Suiting up to run in the winter is a delicate balance. Dressing in layers is key.
If you wear too little clothing, you're not going to generate enough heat to keep your body warm. But if you wear too much, you're going to sweat excessively. All that sweat will be wicked off your body onto your clothes. This makes you wet, uncomfortable and cold.
There are many methods to decide how much to wear for an outdoor winter workout, but many of them fail to account for the most important factor regarding weather conditions: wind chill.
There's a big difference between a 20 degree day with no wind chill, and a 20 degree day with a 10 degree wind chill. Here is a good guideline to follow:
1. Put on as many layers as you think you need and go outside.
2. Add or subtract layers until you feel cold, but it's not so bad that you are shivering.
3. Once you start running, the heat from your body should make you feel warm within a few minutes. If you stay cold, put some more layers on.
This method takes some trial and error but can keep you safe. If you're not confident in the outfit you’re wearing, take a few extra layers or stay close to home. Here is some general guidance when deciding how to layer up:
1. From 32 degrees to 20 degrees: Use a hat, light gloves, a base layer and running tights.

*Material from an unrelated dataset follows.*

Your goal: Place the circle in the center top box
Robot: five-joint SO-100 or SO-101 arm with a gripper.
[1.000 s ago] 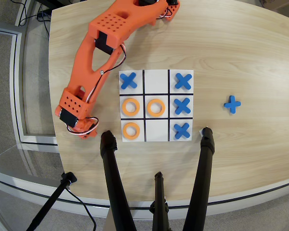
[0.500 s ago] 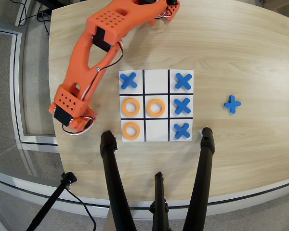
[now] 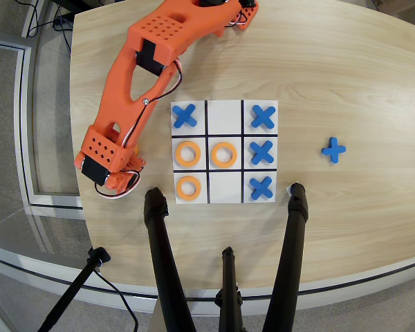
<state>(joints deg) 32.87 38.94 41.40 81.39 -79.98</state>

2. From 20 degrees to 10 degrees: Use a hat, heavy gloves, a base layer, a jacket and running tights.
3. From 10 degrees to minus 10 degrees: Use a hat, heavy gloves, a neck gaiter, a face mask, two base layers, a jacket, running tights and winter running pants.
4. Below 10 degrees: Wear two hats, two gloves, a neck gaiter, a face mask, two base layers, a winter ski jacket, long underwear, running tights and winter running pants.
Learning how to layer this winter can keep you active, comfortable and safe outdoors.